More than 300 members of the House support legislation to repeal the Cadillac tax. The Cadillac tax is a 40% tax on the cost of employer-sponsored health coverage exceeding certain thresholds. Those ‘Cadillac’ thresholds are actually more Yugo territory: $10,800 for self-only coverage, and $29,100 for family coverage. What’s more, the cost of wellness programs, on-site clinics and other plan features meant to reduce expenses are also included. The result is that vast number of participants in numerous employer-sponsored plans will be affected.
There are two bills in the House, H.R. 879 introduced by Rep. Frank Guinta (R-NH), and H.R. 2050, introduced by Rep. Joe Courtney (D-CT). The House and Senate may actually do it this time. Those favoring repeal come from all corners. But a major advocate for repeal is the Alliance to Fight the 40, a coalition of public and private employers, patient advocates, businesses, unions, and more. And they are racking up the votes and sponsors.
The Supreme Court upheld Obamacare as a tax law, and it contains many taxes, including the Cadillac tax. It is a whopping 40% on top of all other federal taxes. It had a clever delayed effective date that was supposed to make it easier for all of us to swallow. Obamacare was passed in 2010, but the Cadillac tax was deferred until 2018. Later, Congress rolled it back two more years, to 2020.
That delayed effective date clearly de-emphasized the importance of the provision. But when it does hit, it will hit with a vengeance. It was supposed to target overly generous employer-provided health care plans. That doesn’t just mean for executives. In fact, the tax mostly appears to hit union plans. Unions often negotiate for rich benefits and may be willing to take lower cash wages as a trade-off. Unions that have negotiated for generous health benefits may now wish they hadn’t.
The theory of the law is that health insurance should be the great leveler. The Affordable Care Act included the Cadillac tax as a tool to cut health care costs.

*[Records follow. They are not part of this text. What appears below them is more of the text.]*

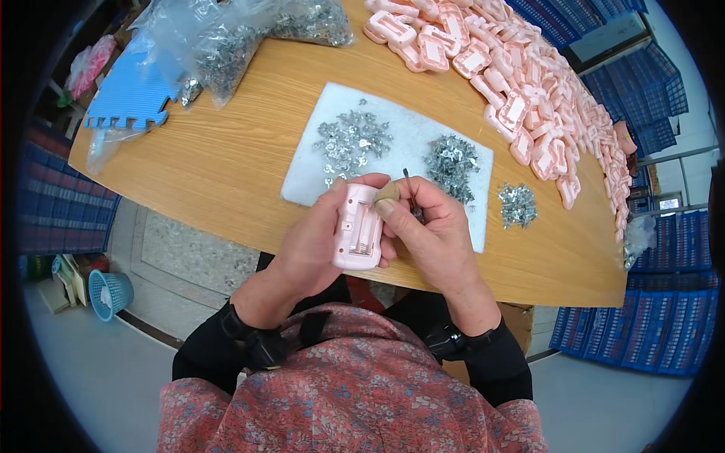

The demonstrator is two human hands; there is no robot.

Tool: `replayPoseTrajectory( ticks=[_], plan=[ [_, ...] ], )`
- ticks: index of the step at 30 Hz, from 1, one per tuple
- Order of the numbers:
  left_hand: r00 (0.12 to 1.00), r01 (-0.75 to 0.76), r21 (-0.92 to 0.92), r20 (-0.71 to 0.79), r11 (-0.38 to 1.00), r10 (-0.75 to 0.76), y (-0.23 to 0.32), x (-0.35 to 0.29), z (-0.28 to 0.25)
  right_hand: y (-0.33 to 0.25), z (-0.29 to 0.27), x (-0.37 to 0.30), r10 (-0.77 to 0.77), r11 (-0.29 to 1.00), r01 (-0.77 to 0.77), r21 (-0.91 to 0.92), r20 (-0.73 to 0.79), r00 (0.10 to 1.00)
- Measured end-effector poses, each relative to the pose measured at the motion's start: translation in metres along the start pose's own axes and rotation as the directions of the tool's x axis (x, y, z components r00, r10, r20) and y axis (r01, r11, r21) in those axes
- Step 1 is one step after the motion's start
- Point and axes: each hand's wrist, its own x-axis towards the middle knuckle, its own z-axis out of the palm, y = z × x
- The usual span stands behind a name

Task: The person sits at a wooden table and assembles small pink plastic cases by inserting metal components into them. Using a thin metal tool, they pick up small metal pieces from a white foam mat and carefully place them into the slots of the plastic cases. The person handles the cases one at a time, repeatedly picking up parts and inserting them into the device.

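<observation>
My left hand (311, 235) is closed around a pale pink plastic casing (357, 229), with its open battery compartment facing up and a long recess along it. My right hand (436, 234) meets the casing's upper right edge, thumb and fingertips pinched there; a tan cover, perhaps a finger cot (387, 192), shows at the tip. Tucked in the right fingers is a slim dark tool (411, 195), its thin end pointing up; its exact kind is unclear. Any small part under the fingertips is hidden. Just beyond lie loose metal battery contacts (353, 143) on a white foam sheet (411, 124).
Another heap of metal pieces (453, 166) sits on the foam's right side, and a small pile (517, 206) on the wooden table (249, 143). Many pink casings (529, 113) crowd the far right. Plastic bags of metal parts (226, 57) and a blue foam mat (132, 90) lie far left.
</observation>
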Motion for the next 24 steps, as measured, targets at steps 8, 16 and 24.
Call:
replayPoseTrajectory(
  ticks=[8, 16, 24],
  plan=[
    [0.999, 0.042, -0.024, -0.033, 0.999, -0.043, -0.011, 0.005, 0.011, 0.004, -0.008, -0.009, -0.061, 0.979, 0.04, -0.201, -0.099, 0.993],
    [0.999, 0.04, 0.025, -0.018, 0.999, -0.04, -0.017, 0.008, 0.011, 0.02, -0.023, -0.016, -0.113, 0.983, 0.089, -0.158, -0.153, 0.982],
    [0.998, 0.065, 0.033, -0.023, 0.997, -0.064, -0.018, 0.009, 0.016, 0.02, -0.026, -0.017, -0.279, 0.871, 0.177, -0.458, -0.167, 0.946]
  ],
)
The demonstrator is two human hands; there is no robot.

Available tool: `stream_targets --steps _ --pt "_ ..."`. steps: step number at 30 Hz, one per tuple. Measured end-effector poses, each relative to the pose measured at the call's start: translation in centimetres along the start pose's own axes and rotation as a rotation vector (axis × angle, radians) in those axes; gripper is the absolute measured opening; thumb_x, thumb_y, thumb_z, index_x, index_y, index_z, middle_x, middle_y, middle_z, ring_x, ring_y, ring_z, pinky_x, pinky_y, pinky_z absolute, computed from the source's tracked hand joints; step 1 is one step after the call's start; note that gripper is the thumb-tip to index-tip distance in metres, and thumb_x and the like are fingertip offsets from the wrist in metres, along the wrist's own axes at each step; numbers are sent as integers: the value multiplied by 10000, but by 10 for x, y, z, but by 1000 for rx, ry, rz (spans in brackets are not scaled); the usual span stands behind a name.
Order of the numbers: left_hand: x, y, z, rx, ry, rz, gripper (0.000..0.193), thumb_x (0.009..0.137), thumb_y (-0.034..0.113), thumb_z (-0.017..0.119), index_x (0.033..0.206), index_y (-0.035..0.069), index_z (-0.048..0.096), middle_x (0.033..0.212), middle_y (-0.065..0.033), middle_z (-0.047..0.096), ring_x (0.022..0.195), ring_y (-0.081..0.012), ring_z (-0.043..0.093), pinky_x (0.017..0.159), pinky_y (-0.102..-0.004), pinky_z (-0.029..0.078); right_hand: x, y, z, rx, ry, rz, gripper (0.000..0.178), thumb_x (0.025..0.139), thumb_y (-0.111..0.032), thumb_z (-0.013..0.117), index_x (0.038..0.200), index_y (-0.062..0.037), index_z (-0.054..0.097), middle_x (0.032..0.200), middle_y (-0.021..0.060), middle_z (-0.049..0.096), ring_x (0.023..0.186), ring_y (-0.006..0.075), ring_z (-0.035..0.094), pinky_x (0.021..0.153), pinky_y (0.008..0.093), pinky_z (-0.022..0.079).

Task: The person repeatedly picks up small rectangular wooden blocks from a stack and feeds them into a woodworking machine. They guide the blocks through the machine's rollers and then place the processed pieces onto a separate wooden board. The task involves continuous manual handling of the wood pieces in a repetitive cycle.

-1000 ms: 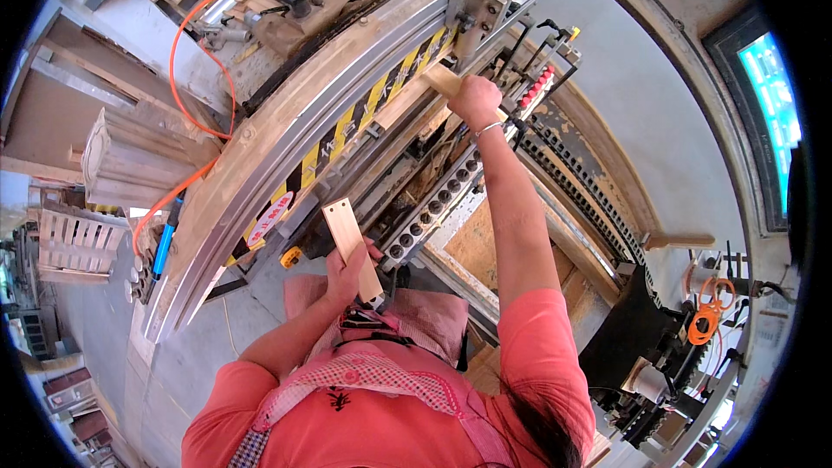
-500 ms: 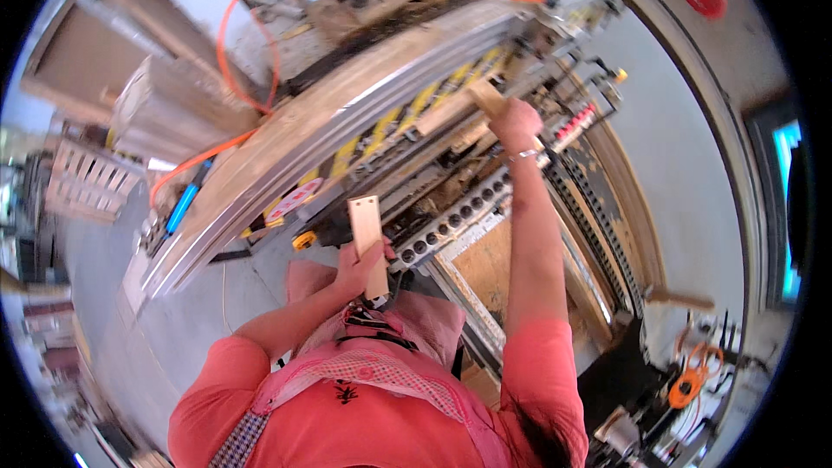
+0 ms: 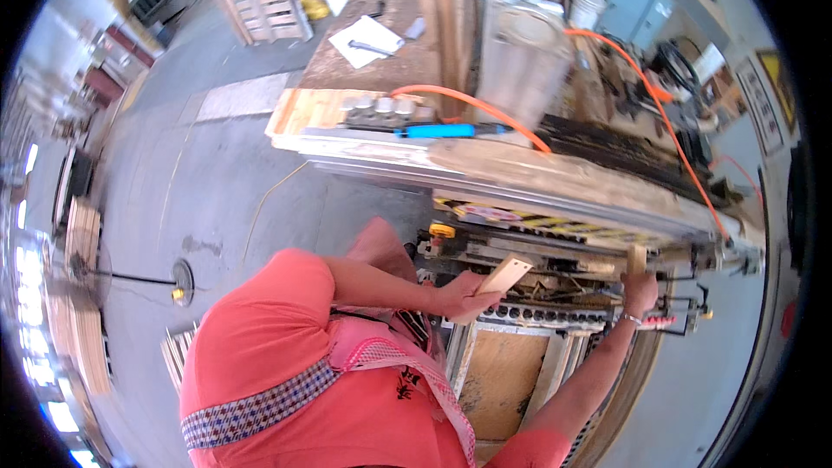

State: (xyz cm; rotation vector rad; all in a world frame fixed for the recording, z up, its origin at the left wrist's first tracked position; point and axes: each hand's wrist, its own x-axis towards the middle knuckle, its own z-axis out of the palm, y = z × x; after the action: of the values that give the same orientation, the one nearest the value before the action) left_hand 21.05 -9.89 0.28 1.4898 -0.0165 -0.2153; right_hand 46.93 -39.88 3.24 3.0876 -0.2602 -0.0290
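A person's left hand (image 3: 462, 296) grips a short wooden slat (image 3: 496, 282) near the chest, while the right hand (image 3: 640, 291) clasps another wooden piece (image 3: 637, 258) upright at the drilling machine (image 3: 555, 295).

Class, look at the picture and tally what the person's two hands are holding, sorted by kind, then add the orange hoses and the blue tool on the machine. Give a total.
Wood slats held: 2, one in the left hand at, one in the right hand at
Orange hoses: 2
Blue tool: 1
Total: 5
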Motion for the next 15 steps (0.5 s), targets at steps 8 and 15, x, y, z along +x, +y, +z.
stream_targets --steps 8,15 --pt "-98 31 -106 -567 357 -227 328 923 308 494 1097 43 576 967 -21 600 811 -92 562 716 -255 469 -14 -11 -9 8 -43 -93 559 671 -486 680 922 12 635 929 229 630 890 375 604 776 466 480" --pt "-214 19 -339 197 1186 -457 351 856 278 565 1065 0 514 737 -77 617 619 -174 600 551 -330 497 -95 -24 9 168 420 10 576 778 -404 633 1189 -12 533 1164 176 558 972 340 573 786 421 470"
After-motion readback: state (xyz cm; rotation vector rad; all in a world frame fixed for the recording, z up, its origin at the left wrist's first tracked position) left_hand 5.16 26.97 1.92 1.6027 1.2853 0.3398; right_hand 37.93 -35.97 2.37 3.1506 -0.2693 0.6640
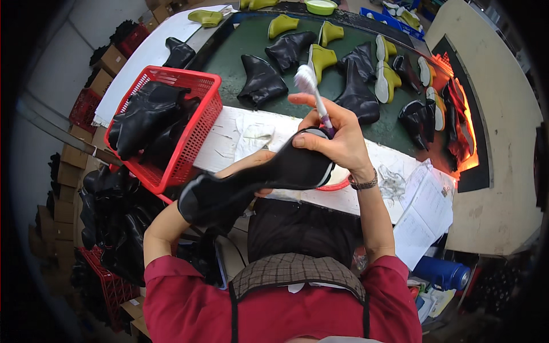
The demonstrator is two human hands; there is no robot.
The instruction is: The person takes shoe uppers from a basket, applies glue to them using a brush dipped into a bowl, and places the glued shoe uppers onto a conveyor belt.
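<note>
Black, glossy material makes up the boot held between both hands, in front of the person's chest and above the near edge of the white tabletop. It lies aslant, one end low toward the left forearm, the other raised beneath the right hand.

The left arm bends sharply at the elbow; its forearm slants up and inward, passing behind the boot. The left hand holds the boot from its far side, fingers showing above and below its narrow middle; the rest of that grip is hidden.

The right forearm rises steeply from a rolled red sleeve, a dark band around the wrist. That hand turns inward, its thumb laid on the boot's upper end and its index finger lifted. Its grip closes around a brush, whose handle leans up and leftward, white bristles pointing away from the boot.

Just behind the boot, a red-rimmed bowl is partly covered. A white cloth lies near the left hand; a red basket of black boots stands farther left.
</note>
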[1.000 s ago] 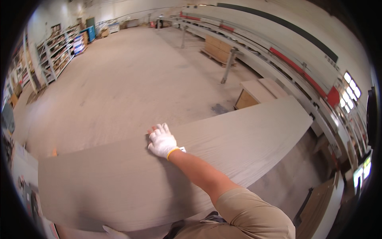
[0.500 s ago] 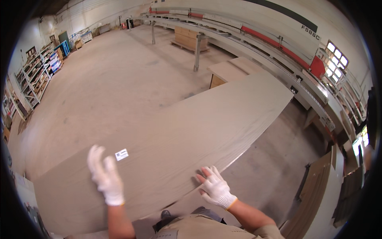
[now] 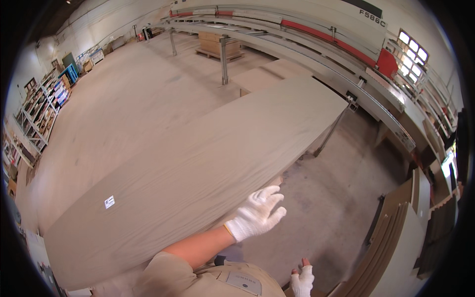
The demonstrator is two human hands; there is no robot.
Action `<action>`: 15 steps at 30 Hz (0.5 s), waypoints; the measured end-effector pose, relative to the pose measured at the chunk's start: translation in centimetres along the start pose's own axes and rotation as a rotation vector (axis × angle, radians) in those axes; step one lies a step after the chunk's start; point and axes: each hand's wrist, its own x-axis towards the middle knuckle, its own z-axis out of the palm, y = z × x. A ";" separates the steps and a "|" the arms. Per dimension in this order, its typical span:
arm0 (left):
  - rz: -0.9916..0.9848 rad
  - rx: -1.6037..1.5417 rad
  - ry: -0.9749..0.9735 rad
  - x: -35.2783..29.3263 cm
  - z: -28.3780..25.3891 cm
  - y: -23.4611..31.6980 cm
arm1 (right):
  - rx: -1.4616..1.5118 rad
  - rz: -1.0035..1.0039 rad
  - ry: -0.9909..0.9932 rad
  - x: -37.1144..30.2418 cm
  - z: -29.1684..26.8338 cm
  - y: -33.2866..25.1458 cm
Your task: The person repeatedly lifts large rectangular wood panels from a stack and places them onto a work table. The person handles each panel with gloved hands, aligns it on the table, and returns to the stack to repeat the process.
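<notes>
A long grey-brown wood-grain board (image 3: 198, 163) stretches from the lower left toward the machine, with a small white label (image 3: 109, 202) near its left end. My left hand (image 3: 256, 213), in a white knit glove, reaches across my body to the board's near long edge. Its fingers are spread and it holds nothing; whether it touches the edge I cannot tell. Low in the view, beyond the board's near side, is my right hand (image 3: 303, 282). Its white glove leaves some fingertips bare, and the visible fingers stand apart with nothing in them.
A long white and red machine (image 3: 307, 34) with a rail (image 3: 297, 54) crosses the back right. Stacked panels (image 3: 381, 247) stand at the lower right. A pallet stack (image 3: 220, 44) sits under the rail; loaded shelves (image 3: 37, 119) line the far left.
My left hand has swung right from above the board to its near edge. My right hand has left that edge and dropped lower right. The view has turned right.
</notes>
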 end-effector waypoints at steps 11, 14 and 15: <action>-0.029 -0.022 -0.084 11.3 10.8 -2.2 | -0.159 0.052 -0.356 17.0 -5.3 -2.2; 0.002 -0.017 -0.085 16.0 12.8 -1.8 | -0.207 -0.120 -0.277 23.3 -8.3 -0.6; 0.027 -0.028 -0.085 17.6 13.4 -1.5 | -0.197 -0.114 -0.245 24.9 -9.4 -0.4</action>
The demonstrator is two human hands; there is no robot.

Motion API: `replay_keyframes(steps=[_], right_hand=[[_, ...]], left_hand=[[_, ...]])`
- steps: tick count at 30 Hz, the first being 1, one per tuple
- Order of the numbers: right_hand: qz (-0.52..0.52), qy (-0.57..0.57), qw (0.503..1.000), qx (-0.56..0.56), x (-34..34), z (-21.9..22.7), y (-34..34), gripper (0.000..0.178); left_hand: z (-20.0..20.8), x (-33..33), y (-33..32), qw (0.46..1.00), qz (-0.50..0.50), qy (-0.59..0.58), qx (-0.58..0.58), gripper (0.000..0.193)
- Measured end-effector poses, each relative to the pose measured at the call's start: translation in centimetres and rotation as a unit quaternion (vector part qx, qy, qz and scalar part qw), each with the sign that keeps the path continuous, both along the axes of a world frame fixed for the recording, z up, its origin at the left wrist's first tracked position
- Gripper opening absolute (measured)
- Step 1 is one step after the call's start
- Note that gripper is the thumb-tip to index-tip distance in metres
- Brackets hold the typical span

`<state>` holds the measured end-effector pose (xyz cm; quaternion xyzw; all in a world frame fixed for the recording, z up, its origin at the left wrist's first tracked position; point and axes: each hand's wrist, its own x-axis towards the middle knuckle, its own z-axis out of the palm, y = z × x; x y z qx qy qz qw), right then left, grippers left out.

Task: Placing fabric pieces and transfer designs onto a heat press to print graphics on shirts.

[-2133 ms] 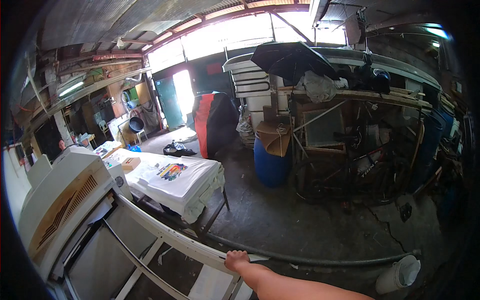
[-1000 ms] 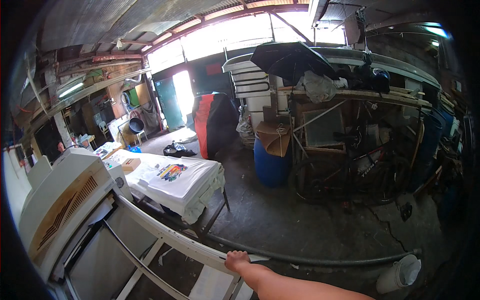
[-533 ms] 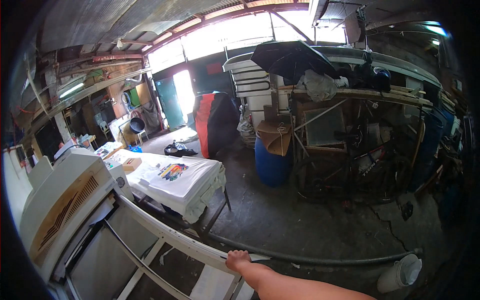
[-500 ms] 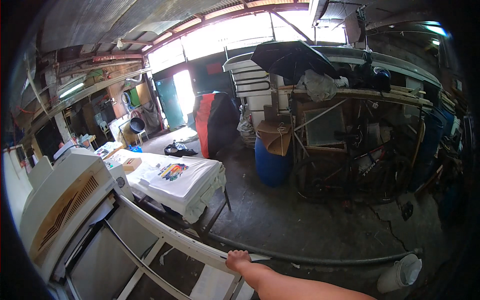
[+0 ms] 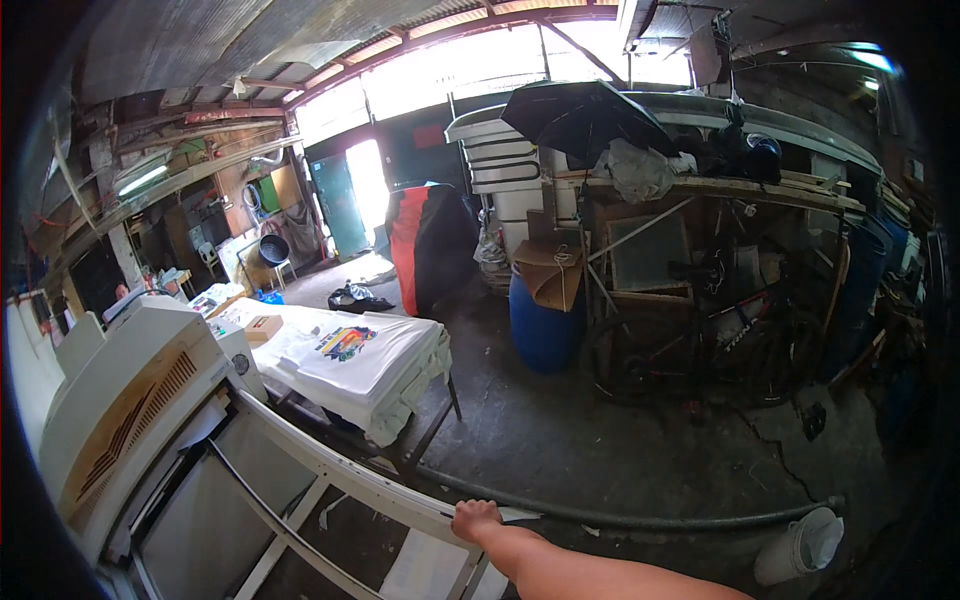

It puts direct and forceful pressure on employers to offer less-generous health insurance plans. Starting in 2020, Obamacare imposes a 40% tax on the cost of individual health plans above $10,800 for individuals and $29,100 for family coverage.
In evaluating these dreaded thresholds, both employer and worker contributions are included. The tax is decidedly punitive. The tax applies to every dollar above those thresholds. Like a cliff, the dollars are taxed at a 40% rate. What’s more, the tax is not deductible by the employer.
The Cadillac tax makes sure that more health insurance dollars are spent across a greater number of people. The tax is projected to collect $80 billion by 2023. However, many excise tax figures turn out not to be incorrect. Indeed, excise taxes are often enacted to discourage particular behavior. Here, a reasonable response to the Cadillac tax is likely to be cutting of health insurance, and the recent survey says that is exactly what is occurring.
Why would employers offer generous health insurance that triggers a 40% excise tax that they must pay and cannot deduct? American taxpayers could end up carrying the burden of the tax. In large part, the result is likely to higher costs for employees, higher deductibles, and other add-ons that will harm employees. Doesn’t that go directly contrary to what President Obama and other proponents of the Affordable Care Act represented? Whether it does or does not, the votes for repeal are piling up. That means the quite ironically named ‘Affordable Care Act’ may just get even less affordable.